Perhaps this is due to the command-query separation principle?
CQS tends to be popular at the intersection of OO and functional programming styles, as it creates an obvious distinction between object methods that do or do not have side-effects (i.e., that alter the object). Applying CQS to variable assignments is taking it further than usual, but the same idea applies.
A short illustration of why CQS is useful: Consider a hypothetical hybrid F/OO language with a List class that has methods Sort, Append, First, and Length. In imperative OO style, one might want to write a function like this:
func foo(x):
var list = new List(4, -2, 3, 1)
list.Append(x)
list.Sort()
# list now holds a sorted, five-element list
var smallest = list.First()
return smallest + list.Length()
Whereas in more functional style, one would more likely write something like this:
func bar(x):
var list = new List(4, -2, 3, 1)
var smallest = list.Append(x).Sort().First()
# list still holds an unsorted, four-element list
return smallest + list.Length()
These seem to be trying to do the same thing, but obviously one of the two is incorrect, and without knowing more about the behavior of the methods, we can't tell which one.
Using CQS, however, we would insist that if Append and Sort alter the list, they must return the unit type, thus preventing us from creating bugs by using the second form when we shouldn't. The presence of side effects therefore also becomes implicit in the method signature.
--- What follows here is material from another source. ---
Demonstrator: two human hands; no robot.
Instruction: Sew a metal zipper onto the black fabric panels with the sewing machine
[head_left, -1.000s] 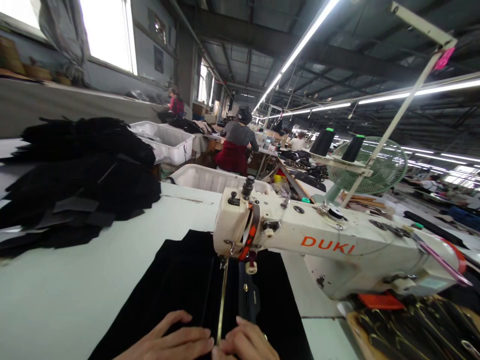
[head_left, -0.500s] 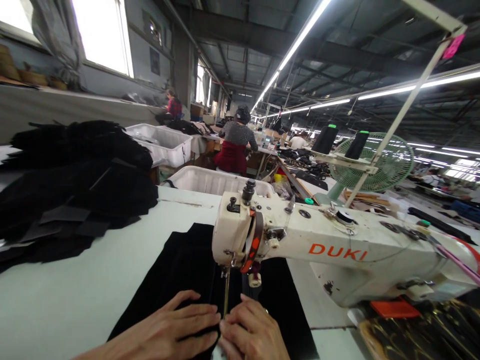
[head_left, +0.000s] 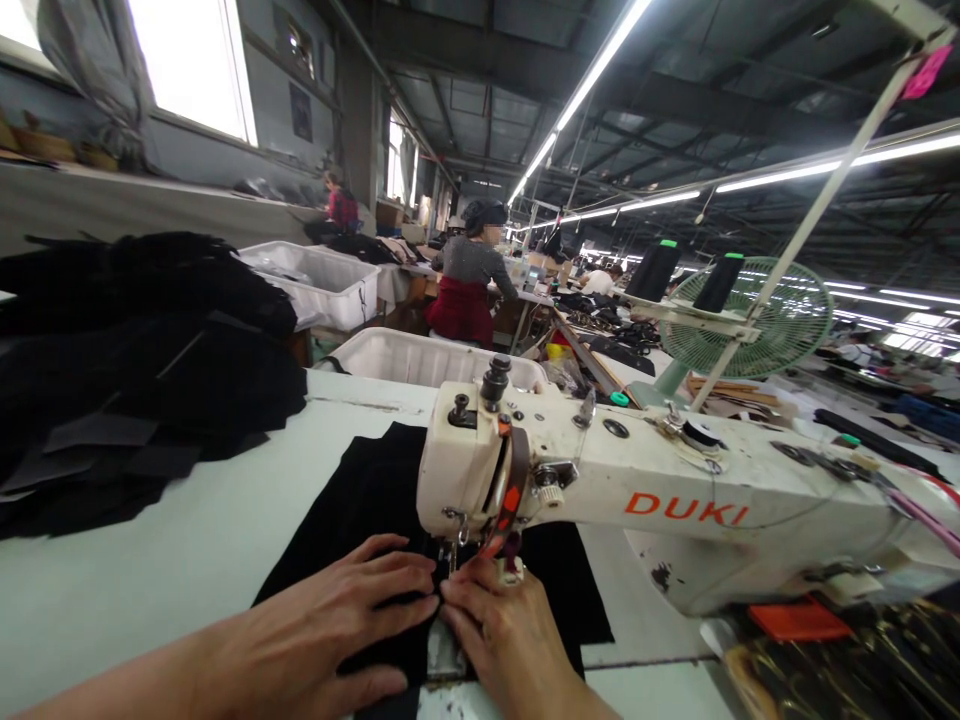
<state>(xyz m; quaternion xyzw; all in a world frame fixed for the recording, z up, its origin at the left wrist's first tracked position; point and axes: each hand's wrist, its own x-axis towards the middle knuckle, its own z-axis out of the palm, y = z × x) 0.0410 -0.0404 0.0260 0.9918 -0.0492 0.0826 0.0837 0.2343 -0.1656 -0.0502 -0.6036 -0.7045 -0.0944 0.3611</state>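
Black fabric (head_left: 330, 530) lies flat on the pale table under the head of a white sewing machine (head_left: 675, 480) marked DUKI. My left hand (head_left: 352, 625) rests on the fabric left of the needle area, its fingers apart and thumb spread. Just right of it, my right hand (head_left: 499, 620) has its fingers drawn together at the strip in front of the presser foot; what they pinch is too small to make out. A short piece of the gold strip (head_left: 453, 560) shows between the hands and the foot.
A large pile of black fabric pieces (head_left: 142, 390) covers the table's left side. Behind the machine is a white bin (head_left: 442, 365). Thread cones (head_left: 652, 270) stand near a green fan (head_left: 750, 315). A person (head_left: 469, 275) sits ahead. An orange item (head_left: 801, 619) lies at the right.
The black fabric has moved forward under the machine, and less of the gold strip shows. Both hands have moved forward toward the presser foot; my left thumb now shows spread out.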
I'd guess this is in order to keep the program / the language free of side effects.
What you describe is the intentional use of a side effect which in the general case is considered a bad thing.
It is not the best style to use an assignment as a boolean expression. You perform two things at the same time which leads often to errors. And the accidential use of "=" instead of "==" is avoided with Scalas restriction.
By the way: I find the initial while-trick stupid, even in Java. Why not somethign like this?
for(int bytesRead = in.read(buffer); bytesRead != -1; bytesRead = in.read(buffer)) {
//do something
}
Granted, the assignment appears twice, but at least bytesRead is in the scope it belongs to, and I'm not playing with funny assignment tricks...
You can have a workaround for this as long as you have a reference type for indirection. In a naïve implementation, you can use the following for arbitrary types.
case class Ref[T](var value: T) {
def := (newval: => T)(pred: T => Boolean): Boolean = {
this.value = newval
pred(this.value)
}
}
Then, under the constraint that you’ll have to use ref.value to access the reference afterwards, you can write your while predicate as
val bytesRead = Ref(0) // maybe there is a way to get rid of this line
while ((bytesRead := in.read(buffer)) (_ != -1)) { // ...
println(bytesRead.value)
}
and you can do the checking against bytesRead in a more implicit manner without having to type it.